Evaluation of heterosis and hybrid potential has been studied in two genetically distinct species, Echinometra sp. A and Echinometra sp. C (Rahman et al., 2000). Hybrids showed better performance over mid and inferior parents but poorer performance than superior parents (Rahman et al., 2000). Growth and heterosis of the hybrids among three commercially important species of temperate sea urchins, Strongylocentrotus nudus (Sn), S. intermedius (Si) and Anthocidaris crassispina (Ac), have recently been evaluated in China (Ding et al., 2007). Among the four hybrid groups obtained, the SixAc, SixSn and AcxSn groups exhibited heterosis with respect to test diameter, test height, wet body weight and gonad index (Ding et al., 2007).
CONCLUSION
Our parent study demonstrated that both the reciprocal adult hybrids between Echinometra sp. A and Echinometra mathaei outperformed either parent and showed positive heterosis. On the other hand this is the first successful attempt to produce hybrid vigor in tropical sea urchins. However, F1 hybrids between the two gene pools exhibited higher performances and heterosis for many desirable traits compared to mid parent values and hence these hybrids are of great value towards the development of a sea urchin fishery to a greater extent.

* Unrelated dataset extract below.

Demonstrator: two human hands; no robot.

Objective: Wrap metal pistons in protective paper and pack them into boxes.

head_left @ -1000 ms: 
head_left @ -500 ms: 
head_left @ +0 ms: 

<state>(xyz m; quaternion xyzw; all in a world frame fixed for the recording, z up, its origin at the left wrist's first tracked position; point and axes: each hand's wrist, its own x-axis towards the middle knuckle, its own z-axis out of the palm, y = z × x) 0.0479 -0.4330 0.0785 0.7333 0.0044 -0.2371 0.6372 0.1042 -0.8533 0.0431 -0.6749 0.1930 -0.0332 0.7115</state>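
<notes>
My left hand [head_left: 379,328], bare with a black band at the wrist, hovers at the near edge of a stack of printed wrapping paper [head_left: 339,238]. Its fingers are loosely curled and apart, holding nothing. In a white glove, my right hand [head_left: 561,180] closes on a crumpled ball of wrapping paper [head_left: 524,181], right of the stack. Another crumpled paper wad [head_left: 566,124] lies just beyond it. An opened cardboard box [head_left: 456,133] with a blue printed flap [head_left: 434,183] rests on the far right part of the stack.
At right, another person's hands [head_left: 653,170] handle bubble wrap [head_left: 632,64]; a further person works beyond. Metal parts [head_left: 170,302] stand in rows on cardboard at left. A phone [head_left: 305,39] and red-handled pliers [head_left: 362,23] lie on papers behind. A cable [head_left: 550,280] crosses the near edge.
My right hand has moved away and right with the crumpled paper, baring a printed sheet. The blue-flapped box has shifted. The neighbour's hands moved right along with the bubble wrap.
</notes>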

Sea urchin research is quite new in Malaysia. However, very few systematic works have been done on the abundance and distribution patterns of sea urchins in Malaysia but no published information on their breeding, seed production and culture techniques are available. The findings obtained from the above studies would immensely be helpful towards the stock improvement and grow-out culture techniques of commercially important sea urchins and other marine invertebrates in the Malaysian coral reef communities. In addition, development of appropriate breeding, rearing and culture techniques would greatly be helpful to produce adequate quantities for nutraceutical and pharmaceutical product development.